Fethin sembolü Ayasofya'ya yazılan 10 şiir
İstanbul fethinin sembolü olan Ayasofya, dünden bugüne şairlerimizin yürek yangınını tutuşturmuş, bu yangını dizelere aksettirmiştir. Ayasofya'ya dair yazılmış ilk şiirlerden birinin Taşlıcalı Yahya Bey'e ait olduğunu biliyor muydunuz? Ya da büyük dava adamı Osman Yüksel Serdengeçti'nin Ayasofya'nın bir cami olarak mabedlikten çıkarılıp müzeye dönüştürülmesine tepki olarak Ayasofya şiirini yazdığını? Sizler için, Ayasofya'ya yazılan 10 şiiri derledik.
Giriş Tarihi: 07.04.2019
12:20
Güncelleme Tarihi: 11.07.2020
10:57
Şahzade, Laleli, Haseki Sultan... Hepsinin üstünde Süleymaniye... Süleymaniyeden, Ayasofyadan Yollar iner dal dal Yenicamiye.
Yelken yelken, seren seren geiler; Yamaçta, kıyıda, yolda Camiler, Bu Horasan, mermer kurşun dağları Omuzunda taşıdığı çağları.

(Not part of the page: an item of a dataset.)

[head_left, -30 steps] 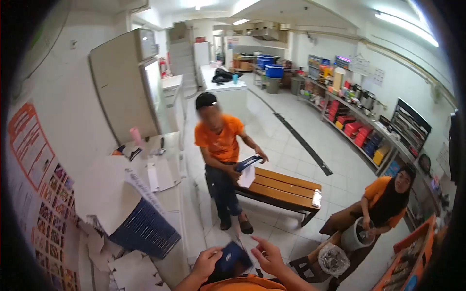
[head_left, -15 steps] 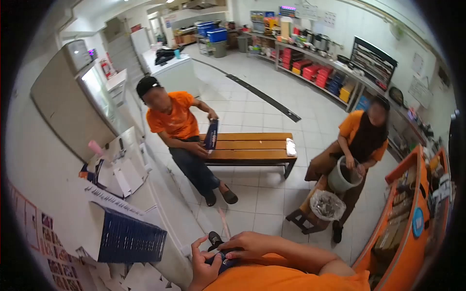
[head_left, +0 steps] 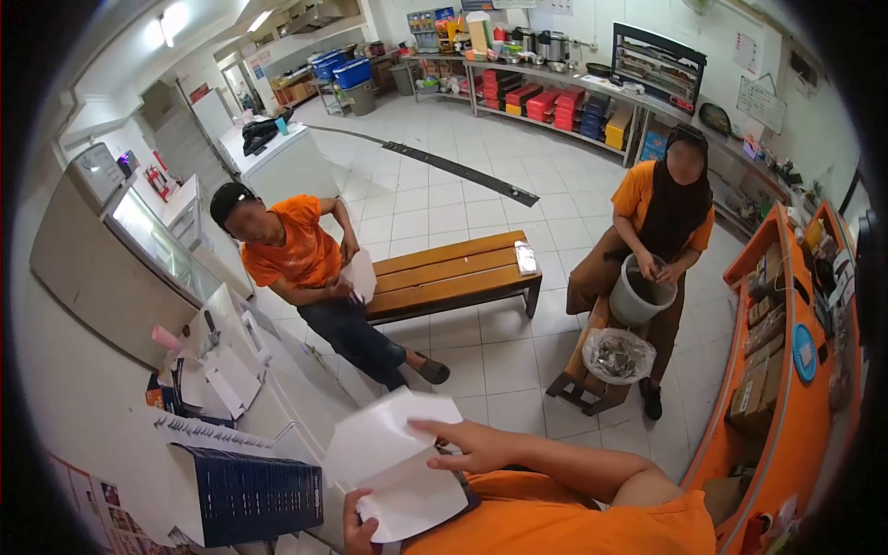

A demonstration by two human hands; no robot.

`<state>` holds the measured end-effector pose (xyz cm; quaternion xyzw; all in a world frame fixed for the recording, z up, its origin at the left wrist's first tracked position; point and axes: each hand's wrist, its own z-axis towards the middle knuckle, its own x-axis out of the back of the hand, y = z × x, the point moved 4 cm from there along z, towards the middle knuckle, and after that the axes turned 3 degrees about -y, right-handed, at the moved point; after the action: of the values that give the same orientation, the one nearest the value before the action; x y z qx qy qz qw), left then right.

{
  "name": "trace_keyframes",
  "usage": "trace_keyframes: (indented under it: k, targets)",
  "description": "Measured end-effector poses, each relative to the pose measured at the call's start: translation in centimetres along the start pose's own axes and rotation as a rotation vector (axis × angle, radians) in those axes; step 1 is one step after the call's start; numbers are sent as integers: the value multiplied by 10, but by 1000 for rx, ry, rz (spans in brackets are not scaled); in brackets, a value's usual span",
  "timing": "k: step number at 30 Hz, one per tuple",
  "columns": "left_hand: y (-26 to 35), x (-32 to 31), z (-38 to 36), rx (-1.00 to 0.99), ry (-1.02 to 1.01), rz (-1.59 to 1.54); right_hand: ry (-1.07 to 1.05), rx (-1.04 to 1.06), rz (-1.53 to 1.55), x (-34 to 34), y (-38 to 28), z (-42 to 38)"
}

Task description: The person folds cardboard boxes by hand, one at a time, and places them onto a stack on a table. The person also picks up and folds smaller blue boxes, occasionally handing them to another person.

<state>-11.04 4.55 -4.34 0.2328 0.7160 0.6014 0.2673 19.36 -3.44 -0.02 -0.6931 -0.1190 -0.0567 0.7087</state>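
Low in front of me is an opened-out cardboard carton (head_left: pixel 393 453), its white inner side up and a strip of dark blue showing at its lower right edge. My left hand (head_left: pixel 359 524) is closed on its lower left edge, thumb on top. Over the right part of the carton reaches my right hand (head_left: pixel 472 447), index finger stretched out onto the white surface and thumb apart from it. Its other fingers are partly hidden. To the left, a stack of dark blue folded cartons (head_left: pixel 259 499) stands on the white counter.
A seated person (head_left: pixel 296 245) on the wooden bench (head_left: pixel 453 273) holds a white board piece. Another person at right has both hands at a pale bucket (head_left: pixel 638 301), near a plastic-lined bowl (head_left: pixel 618 356). An orange shelf unit (head_left: pixel 749 379) stands at right.
The carton in my hands has gone from a small, dark blue visible part to a wide white sheet. My right hand has risen. The seated person's piece now shows white instead of blue.
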Motion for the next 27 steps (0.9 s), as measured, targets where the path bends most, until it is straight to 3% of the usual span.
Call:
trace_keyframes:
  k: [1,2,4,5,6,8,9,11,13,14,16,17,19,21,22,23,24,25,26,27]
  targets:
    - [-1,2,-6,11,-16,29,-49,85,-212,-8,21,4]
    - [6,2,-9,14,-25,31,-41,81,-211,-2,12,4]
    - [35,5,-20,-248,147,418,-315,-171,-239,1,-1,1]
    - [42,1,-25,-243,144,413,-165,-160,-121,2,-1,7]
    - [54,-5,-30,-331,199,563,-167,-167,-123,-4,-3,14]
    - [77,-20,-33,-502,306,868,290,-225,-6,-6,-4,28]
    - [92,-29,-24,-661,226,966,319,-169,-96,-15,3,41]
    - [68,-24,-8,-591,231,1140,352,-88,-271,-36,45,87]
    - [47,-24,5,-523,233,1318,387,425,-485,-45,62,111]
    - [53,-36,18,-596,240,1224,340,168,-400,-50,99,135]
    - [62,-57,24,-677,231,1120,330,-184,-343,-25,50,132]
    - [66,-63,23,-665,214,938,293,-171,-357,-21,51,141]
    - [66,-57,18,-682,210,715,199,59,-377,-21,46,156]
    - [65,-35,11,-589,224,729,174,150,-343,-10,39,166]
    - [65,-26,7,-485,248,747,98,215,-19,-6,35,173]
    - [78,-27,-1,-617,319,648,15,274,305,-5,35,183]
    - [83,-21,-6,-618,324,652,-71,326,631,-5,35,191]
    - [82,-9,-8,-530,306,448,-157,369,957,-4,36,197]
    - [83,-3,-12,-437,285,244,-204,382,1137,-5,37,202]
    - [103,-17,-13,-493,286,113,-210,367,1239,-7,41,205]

Taşıyacak daha çağlar boyunca Ve yer çekmeyecek, yere koyunca. Yolları arkada bırakan hızla; Kanatlarımızla, atlarımızla Aşarken toprağı, taşı, denizi Bu kurşun memeler emzirdi bizi
Arif Nihat Asya
FATİH, AYASOFYA’YI HARAP HALDE GÖRÜNCE NE DEDİ?
Haçlı istilası sonrası iyice fakirleşen Bizans İmparatorluğu hasara maruz kalan Ayasofya için gerekli onarımları yapamamıştı.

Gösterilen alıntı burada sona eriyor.